## Task objective:
Count the lines below that contain the word "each" and give only the number.

## Data excerpt:

= = = =

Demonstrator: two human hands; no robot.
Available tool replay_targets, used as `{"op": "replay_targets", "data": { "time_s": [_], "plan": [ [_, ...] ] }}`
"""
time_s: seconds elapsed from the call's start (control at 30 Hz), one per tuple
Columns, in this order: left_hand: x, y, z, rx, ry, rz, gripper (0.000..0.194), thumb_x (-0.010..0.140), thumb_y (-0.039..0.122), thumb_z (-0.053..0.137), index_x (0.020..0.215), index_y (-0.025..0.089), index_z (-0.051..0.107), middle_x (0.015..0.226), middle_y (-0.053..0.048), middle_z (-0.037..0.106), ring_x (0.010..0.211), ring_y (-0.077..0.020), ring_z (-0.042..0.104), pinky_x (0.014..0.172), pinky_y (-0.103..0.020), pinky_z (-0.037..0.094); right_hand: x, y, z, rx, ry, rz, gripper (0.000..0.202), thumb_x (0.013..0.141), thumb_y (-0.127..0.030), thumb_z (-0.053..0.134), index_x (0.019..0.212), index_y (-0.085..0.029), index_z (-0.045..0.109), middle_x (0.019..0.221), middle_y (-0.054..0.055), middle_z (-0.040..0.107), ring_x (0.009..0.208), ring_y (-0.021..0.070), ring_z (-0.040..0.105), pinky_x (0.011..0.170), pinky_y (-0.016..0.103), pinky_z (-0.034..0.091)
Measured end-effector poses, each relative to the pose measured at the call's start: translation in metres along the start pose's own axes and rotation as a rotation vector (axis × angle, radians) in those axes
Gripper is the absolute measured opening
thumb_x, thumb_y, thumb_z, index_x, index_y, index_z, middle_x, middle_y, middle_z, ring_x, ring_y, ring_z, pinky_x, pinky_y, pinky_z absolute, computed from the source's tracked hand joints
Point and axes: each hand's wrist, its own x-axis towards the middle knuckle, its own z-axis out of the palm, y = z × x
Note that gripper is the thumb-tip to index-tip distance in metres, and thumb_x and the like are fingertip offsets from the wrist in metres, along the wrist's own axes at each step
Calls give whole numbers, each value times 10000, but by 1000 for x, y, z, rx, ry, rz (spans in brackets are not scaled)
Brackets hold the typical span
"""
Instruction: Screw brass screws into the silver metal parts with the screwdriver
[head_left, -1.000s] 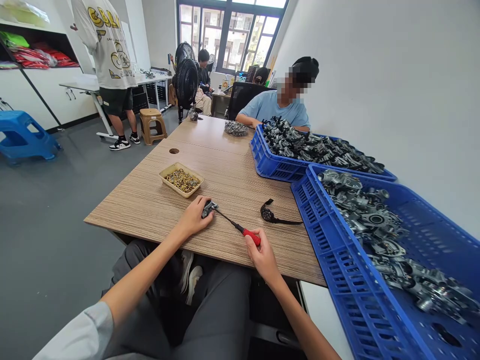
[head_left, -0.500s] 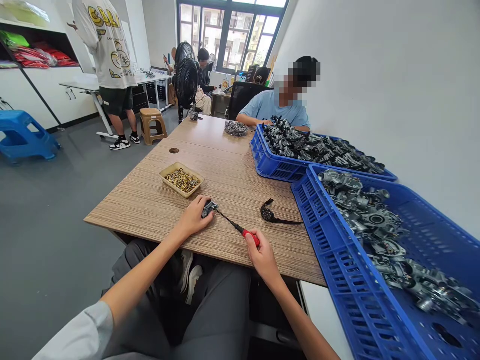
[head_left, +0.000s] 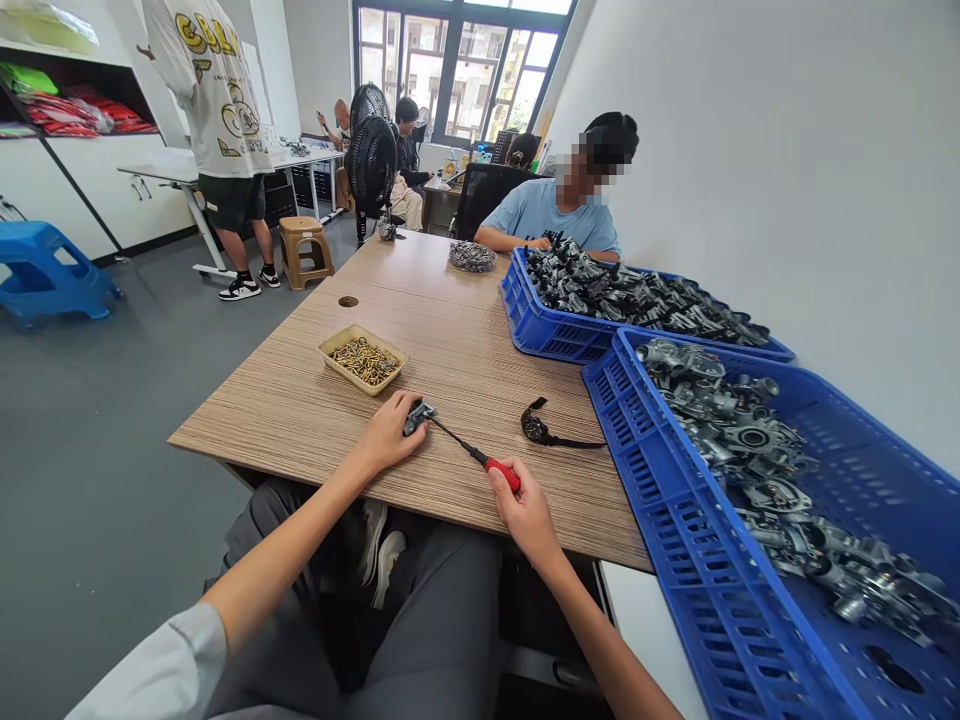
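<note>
Left hand [head_left: 386, 432] is closed over a small grey metal part [head_left: 417, 413], pinning it flat on the wooden worktop [head_left: 450, 360] near the front edge. Right hand [head_left: 525, 510] grips the red handle of a screwdriver [head_left: 472, 453]; the dark shaft runs up and left, tip touching the metal part. The shaft is tilted low, close to the worktop.

Shallow tan tray [head_left: 327, 349] of brass screws [head_left: 365, 360] sits just behind the left hand. Black wristwatch [head_left: 538, 428] lies on the worktop to the right of the screwdriver, strap stretched toward the near blue crate [head_left: 675, 540]. That crate, at the right edge, holds a heap of silvery metal castings [head_left: 757, 460]. A second blue crate [head_left: 544, 330] behind it is full of darker metal parts [head_left: 630, 295].

A seated person in a light blue shirt [head_left: 547, 215] is at the far end of the worktop, hands at the second crate. A small pile of metal rings [head_left: 472, 257] is beside them. A black floor fan [head_left: 370, 165] stands beyond the worktop. A standing person in a white printed shirt [head_left: 214, 85] is at far left, a blue stool [head_left: 45, 270] on the floor nearby.
</note>
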Motion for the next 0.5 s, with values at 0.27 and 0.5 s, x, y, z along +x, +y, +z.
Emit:
{"op": "replay_targets", "data": {
  "time_s": [0.27,0.5],
  "plan": [
    [0,0,0,0,-7,-13,401,927,263,611,1317,206,532,1268,-114,623,1200,-278,631,1070,-442,517,-1,-3,-2,-10,-16,-4,367,950,-611,570,963,-245,582,705,-15,553,617,173,484,572,290,402],
    [0,1,0,2,-2,-5,402,925,263,608,1315,203,533,1271,-114,620,1204,-277,627,1078,-432,512,-2,0,-3,11,-20,-14,341,945,-569,595,1070,-264,505,762,-18,550,614,179,483,589,309,422]
  ]
}}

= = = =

## Response:
4